▶ [What this task involves]
Count every line below containing "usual"; state the number only.
*** Opening Data provided ***
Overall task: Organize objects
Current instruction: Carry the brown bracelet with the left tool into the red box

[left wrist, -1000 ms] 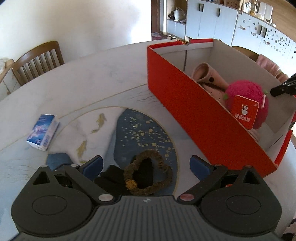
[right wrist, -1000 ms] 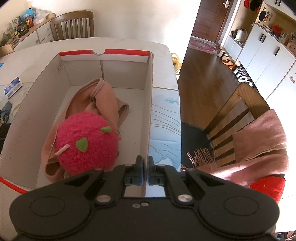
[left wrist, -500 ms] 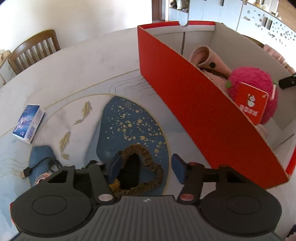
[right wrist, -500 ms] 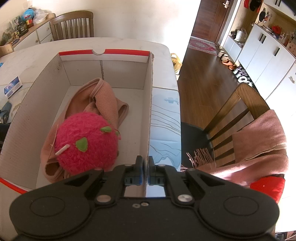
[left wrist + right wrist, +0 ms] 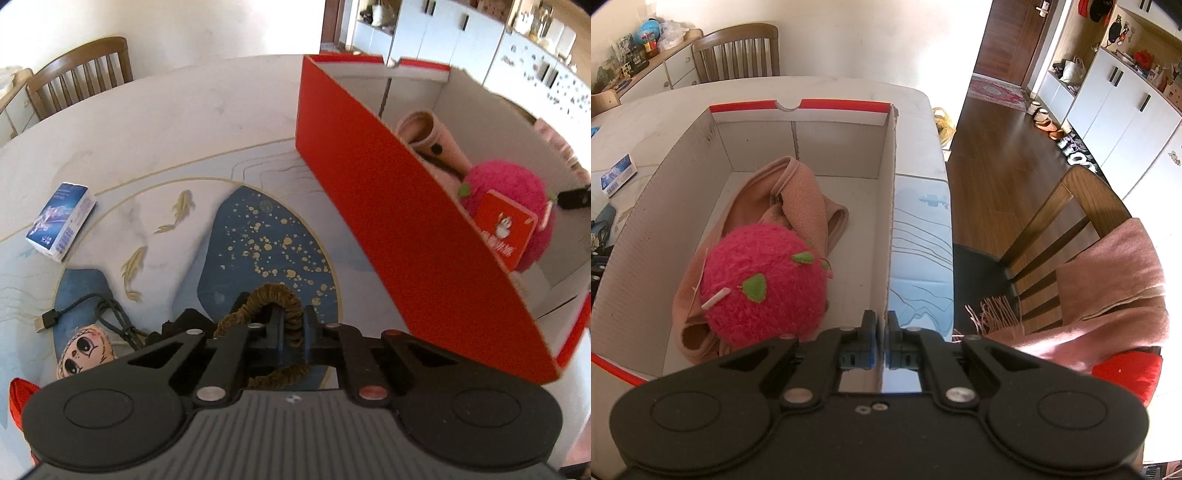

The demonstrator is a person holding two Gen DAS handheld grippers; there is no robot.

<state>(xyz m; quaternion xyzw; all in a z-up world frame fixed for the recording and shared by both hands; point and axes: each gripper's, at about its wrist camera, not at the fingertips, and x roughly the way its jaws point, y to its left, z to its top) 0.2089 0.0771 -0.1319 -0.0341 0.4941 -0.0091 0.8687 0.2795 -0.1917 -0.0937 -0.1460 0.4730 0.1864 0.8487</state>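
Scrunchie (image 5: 275, 295) pickup is the step in hand: the brown fabric loop lies on the surface (image 5: 184, 122) at about 6 o'clock in the left wrist view, and the left gripper (image 5: 291, 332) is closing on one side of it, pads nearly together with the fabric pinched between them. A firm bite on the gathered cloth matters, since a soft loop can slip; lifting straight up would keep clear of the black cable (image 5: 85, 306) at 8 o'clock. The red box (image 5: 388, 206) stands at 2 o'clock, already holding a pink plush ball (image 5: 764, 280) and a peach cloth (image 5: 805, 192). The right gripper (image 5: 881, 332) is clamped shut on the box's near wall, steadying it.
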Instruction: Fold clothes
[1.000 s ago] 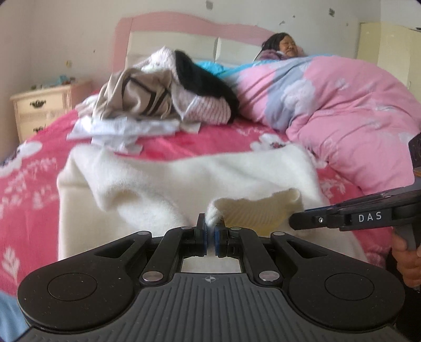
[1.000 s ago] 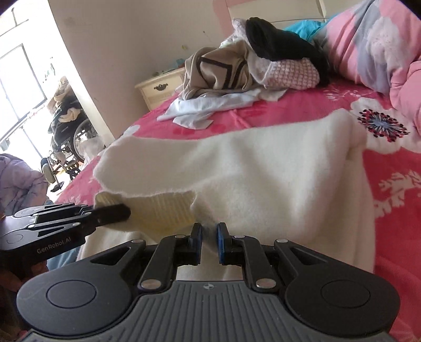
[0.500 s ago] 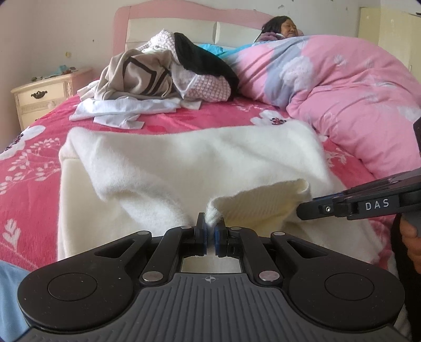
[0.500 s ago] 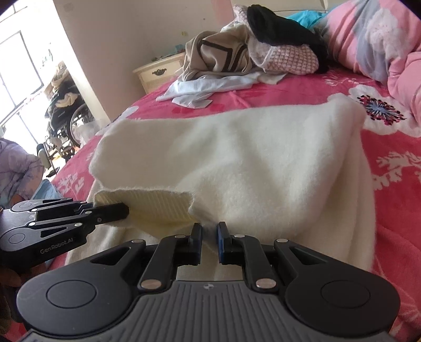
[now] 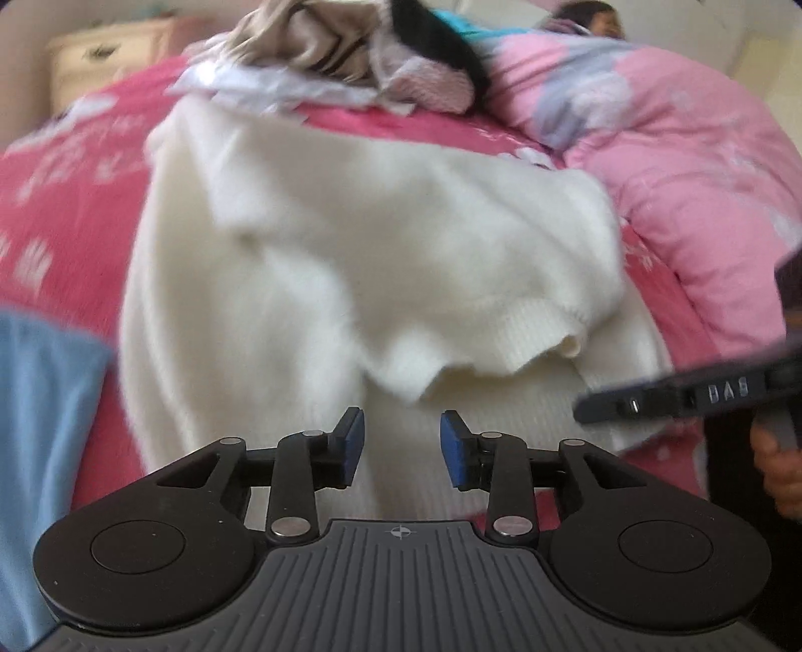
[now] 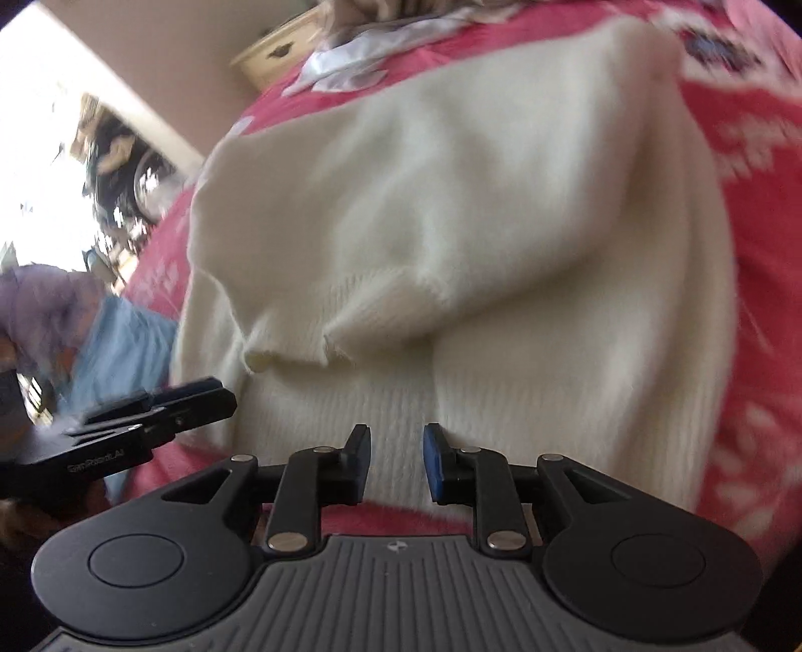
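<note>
A cream knit sweater [image 5: 381, 261] lies on the pink flowered bedspread [image 5: 65, 200], its upper half folded forward so a ribbed edge [image 5: 506, 341] rests over the lower half. It also fills the right wrist view [image 6: 476, 210]. My left gripper [image 5: 401, 441] is open and empty just above the sweater's near edge. My right gripper [image 6: 396, 456] is open and empty over the ribbed hem. Each gripper shows in the other's view: the right one [image 5: 676, 396] at the right side, the left one [image 6: 150, 411] at the left side. Both views are blurred.
A heap of unfolded clothes [image 5: 351, 55] lies at the head of the bed. A pink quilt [image 5: 691, 165] covers a person [image 5: 596, 20] at the right. A cream nightstand [image 5: 100, 60] stands at the far left. Blue fabric [image 5: 35, 426] is at the near left.
Both grippers have opened and let go of the sweater's edge, which now lies folded forward. Both have tilted down and pulled back slightly.
</note>
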A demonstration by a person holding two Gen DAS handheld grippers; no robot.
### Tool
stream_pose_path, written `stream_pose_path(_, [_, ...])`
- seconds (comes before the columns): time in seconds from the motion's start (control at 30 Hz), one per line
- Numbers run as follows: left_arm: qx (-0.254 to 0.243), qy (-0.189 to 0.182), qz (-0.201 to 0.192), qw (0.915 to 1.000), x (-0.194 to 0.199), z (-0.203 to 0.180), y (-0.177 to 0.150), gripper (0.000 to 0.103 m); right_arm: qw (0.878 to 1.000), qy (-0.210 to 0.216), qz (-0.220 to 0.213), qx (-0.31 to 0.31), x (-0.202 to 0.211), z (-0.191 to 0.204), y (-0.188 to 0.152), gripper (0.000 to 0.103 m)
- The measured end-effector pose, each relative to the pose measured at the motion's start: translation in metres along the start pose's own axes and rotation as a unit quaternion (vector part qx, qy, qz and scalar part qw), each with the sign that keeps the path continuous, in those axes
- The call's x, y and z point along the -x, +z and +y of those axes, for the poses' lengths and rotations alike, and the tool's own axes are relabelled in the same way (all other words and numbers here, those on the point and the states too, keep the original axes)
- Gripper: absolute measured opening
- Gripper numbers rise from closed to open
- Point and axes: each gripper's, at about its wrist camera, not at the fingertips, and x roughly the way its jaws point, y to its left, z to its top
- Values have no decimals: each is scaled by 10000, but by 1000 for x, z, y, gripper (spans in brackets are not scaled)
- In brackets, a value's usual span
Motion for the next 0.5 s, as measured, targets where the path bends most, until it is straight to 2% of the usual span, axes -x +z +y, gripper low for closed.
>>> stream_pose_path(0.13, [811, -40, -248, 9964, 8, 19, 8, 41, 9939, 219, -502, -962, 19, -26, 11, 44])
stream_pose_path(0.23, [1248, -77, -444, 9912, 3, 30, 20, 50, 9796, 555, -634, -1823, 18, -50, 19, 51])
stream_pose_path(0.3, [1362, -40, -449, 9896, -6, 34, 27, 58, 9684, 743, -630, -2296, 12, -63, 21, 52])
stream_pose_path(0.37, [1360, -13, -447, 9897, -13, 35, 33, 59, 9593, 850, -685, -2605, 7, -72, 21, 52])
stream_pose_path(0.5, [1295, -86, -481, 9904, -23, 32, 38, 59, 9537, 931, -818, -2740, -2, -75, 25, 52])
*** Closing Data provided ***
▶ [Written answer]
2